İşçi, yoksullaşma ve mücadele

Ziya ULUSOY yazdı —

  • İşçi eylemlerini yaygınlaştırmak, eylemlerdeki işçilerle bağ kurup geliştirmek; işletmeler, işçi havzaları ve işçi semtlerinde çalışmayı geliştirmek, sendikaların barikatlarını aşmayı başarmak, komünistlerin yoğunlaşmaları gereken görevi. Bu, güncelde daha yakıcı hale gelmiş durumda.
  • İşçi eylemleri yanısıra emekçi köylülerin değişik bölgelerde protesto hareketleri başladı. En son iki yıl önceki işçi eylemleri kısmi dalgaya dönüşmüştü. Ardından Antep-Urfa işçi eylemleri gelişti. Şimdi İstanbul ve diğer kentlerde işçi eylemleri ortaya çıkıyor. İşçi kıyımına karşı direnişler patlak veriyor.
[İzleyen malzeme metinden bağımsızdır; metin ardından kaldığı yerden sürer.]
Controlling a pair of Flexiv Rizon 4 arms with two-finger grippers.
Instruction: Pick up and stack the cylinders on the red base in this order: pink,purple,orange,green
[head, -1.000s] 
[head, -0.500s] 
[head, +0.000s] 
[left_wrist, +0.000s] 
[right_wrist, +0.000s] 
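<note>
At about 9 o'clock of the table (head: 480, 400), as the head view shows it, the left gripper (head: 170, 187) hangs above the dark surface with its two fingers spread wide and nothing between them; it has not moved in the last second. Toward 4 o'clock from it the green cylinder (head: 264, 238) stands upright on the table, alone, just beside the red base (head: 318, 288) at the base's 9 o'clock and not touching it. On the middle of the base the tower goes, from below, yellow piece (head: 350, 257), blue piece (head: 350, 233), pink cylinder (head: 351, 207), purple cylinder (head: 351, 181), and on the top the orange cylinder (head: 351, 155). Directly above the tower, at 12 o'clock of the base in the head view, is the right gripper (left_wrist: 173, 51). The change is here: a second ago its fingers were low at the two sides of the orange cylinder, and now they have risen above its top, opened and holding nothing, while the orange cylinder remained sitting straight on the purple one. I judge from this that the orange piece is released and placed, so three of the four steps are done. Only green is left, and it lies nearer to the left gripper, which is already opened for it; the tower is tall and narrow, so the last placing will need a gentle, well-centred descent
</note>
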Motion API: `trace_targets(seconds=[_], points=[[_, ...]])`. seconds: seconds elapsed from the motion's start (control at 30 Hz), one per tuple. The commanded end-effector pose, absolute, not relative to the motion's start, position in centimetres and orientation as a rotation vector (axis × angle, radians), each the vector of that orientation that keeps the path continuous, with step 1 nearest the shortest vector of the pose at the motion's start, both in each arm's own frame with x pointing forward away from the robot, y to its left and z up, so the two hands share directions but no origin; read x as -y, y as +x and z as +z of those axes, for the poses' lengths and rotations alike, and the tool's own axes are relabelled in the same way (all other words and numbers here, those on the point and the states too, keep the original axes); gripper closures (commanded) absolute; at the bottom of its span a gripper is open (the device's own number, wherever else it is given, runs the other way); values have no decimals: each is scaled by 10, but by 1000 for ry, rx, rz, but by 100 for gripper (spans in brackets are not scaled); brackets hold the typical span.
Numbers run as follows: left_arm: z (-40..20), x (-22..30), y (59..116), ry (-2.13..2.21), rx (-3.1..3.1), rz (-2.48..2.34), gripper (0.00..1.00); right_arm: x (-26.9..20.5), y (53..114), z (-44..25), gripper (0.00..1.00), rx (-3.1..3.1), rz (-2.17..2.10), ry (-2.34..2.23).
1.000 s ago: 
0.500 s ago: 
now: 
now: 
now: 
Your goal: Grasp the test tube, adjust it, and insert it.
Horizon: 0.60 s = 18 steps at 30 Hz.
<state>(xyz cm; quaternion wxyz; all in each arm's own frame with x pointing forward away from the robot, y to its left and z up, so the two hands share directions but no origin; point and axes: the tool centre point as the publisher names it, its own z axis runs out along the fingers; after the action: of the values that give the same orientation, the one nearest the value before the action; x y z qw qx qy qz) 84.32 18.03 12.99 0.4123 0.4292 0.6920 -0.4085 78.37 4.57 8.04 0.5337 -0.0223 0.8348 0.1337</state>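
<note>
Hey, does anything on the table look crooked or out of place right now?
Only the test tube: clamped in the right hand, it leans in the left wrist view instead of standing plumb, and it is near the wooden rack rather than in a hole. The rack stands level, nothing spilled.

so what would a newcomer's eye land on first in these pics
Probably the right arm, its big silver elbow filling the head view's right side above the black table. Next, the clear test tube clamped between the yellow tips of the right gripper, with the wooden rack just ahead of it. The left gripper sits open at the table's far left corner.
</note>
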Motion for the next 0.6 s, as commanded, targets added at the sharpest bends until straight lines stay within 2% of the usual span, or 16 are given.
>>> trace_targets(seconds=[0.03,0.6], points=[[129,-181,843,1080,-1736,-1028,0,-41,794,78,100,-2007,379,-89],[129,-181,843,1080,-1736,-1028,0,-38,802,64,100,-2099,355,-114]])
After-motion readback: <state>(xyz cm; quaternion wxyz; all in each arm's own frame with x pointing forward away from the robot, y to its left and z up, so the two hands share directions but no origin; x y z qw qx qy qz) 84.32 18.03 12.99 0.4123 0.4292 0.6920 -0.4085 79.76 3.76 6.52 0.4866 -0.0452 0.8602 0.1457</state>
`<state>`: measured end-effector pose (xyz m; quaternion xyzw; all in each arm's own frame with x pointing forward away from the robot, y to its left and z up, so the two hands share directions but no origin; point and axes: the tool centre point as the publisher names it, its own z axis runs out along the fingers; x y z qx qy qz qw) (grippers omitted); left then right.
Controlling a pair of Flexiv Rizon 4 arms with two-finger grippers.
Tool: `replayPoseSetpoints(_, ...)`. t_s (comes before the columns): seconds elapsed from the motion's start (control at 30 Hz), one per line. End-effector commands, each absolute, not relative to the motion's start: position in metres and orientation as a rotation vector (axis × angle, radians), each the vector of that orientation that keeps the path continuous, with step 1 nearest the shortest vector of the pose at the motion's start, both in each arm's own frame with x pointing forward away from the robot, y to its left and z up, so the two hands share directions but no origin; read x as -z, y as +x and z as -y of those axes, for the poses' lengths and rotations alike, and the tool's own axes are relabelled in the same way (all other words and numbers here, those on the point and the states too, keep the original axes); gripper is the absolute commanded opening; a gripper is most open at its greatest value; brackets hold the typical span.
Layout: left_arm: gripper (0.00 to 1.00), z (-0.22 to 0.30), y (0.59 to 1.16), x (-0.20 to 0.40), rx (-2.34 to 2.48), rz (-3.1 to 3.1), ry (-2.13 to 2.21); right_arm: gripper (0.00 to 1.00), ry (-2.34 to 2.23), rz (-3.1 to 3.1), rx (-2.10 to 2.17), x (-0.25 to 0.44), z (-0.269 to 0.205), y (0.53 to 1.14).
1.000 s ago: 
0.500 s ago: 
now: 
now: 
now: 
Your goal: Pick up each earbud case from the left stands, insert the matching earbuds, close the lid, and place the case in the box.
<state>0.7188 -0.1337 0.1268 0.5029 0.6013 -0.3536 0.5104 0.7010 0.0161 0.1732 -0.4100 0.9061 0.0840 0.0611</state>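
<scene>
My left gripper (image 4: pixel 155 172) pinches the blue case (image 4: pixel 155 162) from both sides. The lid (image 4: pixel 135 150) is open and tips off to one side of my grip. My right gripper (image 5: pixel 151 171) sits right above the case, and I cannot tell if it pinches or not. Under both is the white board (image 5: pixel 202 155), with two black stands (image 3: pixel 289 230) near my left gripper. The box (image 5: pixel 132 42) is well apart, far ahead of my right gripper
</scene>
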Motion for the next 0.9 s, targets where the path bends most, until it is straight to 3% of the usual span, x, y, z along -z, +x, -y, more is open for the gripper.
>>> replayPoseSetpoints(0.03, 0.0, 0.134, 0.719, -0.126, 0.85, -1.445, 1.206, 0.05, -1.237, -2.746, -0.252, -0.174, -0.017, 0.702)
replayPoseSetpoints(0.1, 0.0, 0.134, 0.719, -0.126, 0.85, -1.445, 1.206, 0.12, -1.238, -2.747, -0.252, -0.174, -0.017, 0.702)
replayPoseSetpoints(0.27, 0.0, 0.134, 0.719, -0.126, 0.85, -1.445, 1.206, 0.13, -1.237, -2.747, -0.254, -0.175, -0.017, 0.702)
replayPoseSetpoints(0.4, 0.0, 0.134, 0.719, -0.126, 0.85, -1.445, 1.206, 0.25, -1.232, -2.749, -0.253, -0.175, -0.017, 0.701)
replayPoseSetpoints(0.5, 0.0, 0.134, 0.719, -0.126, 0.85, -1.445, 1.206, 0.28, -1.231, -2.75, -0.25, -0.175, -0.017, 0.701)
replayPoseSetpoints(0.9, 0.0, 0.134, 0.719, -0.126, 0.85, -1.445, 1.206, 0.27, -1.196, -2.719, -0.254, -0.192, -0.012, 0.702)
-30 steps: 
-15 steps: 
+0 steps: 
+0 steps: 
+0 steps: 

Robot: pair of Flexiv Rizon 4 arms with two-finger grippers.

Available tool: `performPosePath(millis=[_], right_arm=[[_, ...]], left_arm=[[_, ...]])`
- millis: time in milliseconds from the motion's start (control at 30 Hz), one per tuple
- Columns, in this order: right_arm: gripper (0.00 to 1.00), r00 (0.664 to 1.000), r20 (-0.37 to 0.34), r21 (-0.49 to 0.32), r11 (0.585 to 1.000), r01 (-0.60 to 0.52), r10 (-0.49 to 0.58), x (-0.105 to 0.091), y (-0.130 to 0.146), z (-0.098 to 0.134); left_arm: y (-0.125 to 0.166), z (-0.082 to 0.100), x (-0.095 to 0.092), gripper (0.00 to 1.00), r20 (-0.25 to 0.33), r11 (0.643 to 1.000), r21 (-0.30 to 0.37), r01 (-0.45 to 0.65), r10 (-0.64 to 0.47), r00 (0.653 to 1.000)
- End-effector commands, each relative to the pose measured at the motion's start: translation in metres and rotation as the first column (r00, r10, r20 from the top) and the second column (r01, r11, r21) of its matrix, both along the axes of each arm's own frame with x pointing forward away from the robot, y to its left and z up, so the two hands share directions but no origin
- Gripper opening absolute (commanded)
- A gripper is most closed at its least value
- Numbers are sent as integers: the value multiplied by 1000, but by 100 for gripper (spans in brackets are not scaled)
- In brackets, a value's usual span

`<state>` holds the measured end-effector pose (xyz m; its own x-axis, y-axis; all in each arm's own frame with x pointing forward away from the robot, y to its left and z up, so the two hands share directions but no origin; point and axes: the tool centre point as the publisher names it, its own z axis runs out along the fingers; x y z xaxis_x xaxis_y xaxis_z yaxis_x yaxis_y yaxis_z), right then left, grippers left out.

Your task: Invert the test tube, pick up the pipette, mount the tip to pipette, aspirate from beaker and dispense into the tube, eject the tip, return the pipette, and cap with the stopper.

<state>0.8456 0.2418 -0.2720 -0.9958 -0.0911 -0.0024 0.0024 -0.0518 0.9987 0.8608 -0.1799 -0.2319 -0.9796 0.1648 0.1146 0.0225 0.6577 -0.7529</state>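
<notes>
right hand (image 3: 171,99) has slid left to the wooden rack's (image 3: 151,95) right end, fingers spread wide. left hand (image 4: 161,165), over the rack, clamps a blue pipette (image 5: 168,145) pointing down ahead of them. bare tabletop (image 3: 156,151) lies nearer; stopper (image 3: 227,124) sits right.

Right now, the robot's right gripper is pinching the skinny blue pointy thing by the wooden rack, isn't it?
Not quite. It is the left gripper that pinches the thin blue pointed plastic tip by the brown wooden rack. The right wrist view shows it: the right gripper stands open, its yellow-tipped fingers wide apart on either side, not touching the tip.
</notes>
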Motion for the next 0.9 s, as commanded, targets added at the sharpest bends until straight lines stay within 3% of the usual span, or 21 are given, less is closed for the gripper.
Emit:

İşçi sınıfı eylemleri değişik işletmelerde devam ediyor.

“Yoksulluk krizi”nin kapsamı, geniş işçi kesimleri ve işsizlerle birlikte emekçi köylüleri de içine alarak genişliyor.

Varolan kitlesel işsizliğin, sanayi üretiminin bu yıl daralmasıyla, hızlanarak artacağı anlaşılıyor

İşçi eylemleri yanısıra emekçi köylülerin değişik bölgelerde protesto hareketleri başladı. Başladı diyoruz, çünkü Erdoğan iktidarının ilk başlangıç yıllarından sonra, yaşam alanlarını savunma eylemleri dışında, emekçi köylü eylemleri durmuştu. Köylülerin çoğunluğu Batı’da Erdoğan iktidarının kitlesel destekçisi haline gelmişlerdi. Hem siyaseten ve hem de kapitalizmin emekçi köylülerin küçük mülkiyetini tasfiye için verdiği küçük mali yardım yoluyla bu hegemonya sürebildi. (Bu yıkıcı yardımın diğer yüzü tarım girdisi tekellerine ve tarım sigorta tekellerine, tabii ki büyük toprak sahiplerine verilen kepçeyle yardımdı). Yaklaşık 20 yıl boyunca pek görülmeyen küçük üretici köylü eylemlerinin başlaması bu siyasi hegemonyanın söküklerinden patlamaya başladığının gösteriyor.

İşçi eylemleri, çalışma koşullarının iyileştirilmesi, ücret artışı talepleri ve bu iki talebin gerçekleşme yolu olarak sendikalaşma mücadelesi olarak gelişiyor.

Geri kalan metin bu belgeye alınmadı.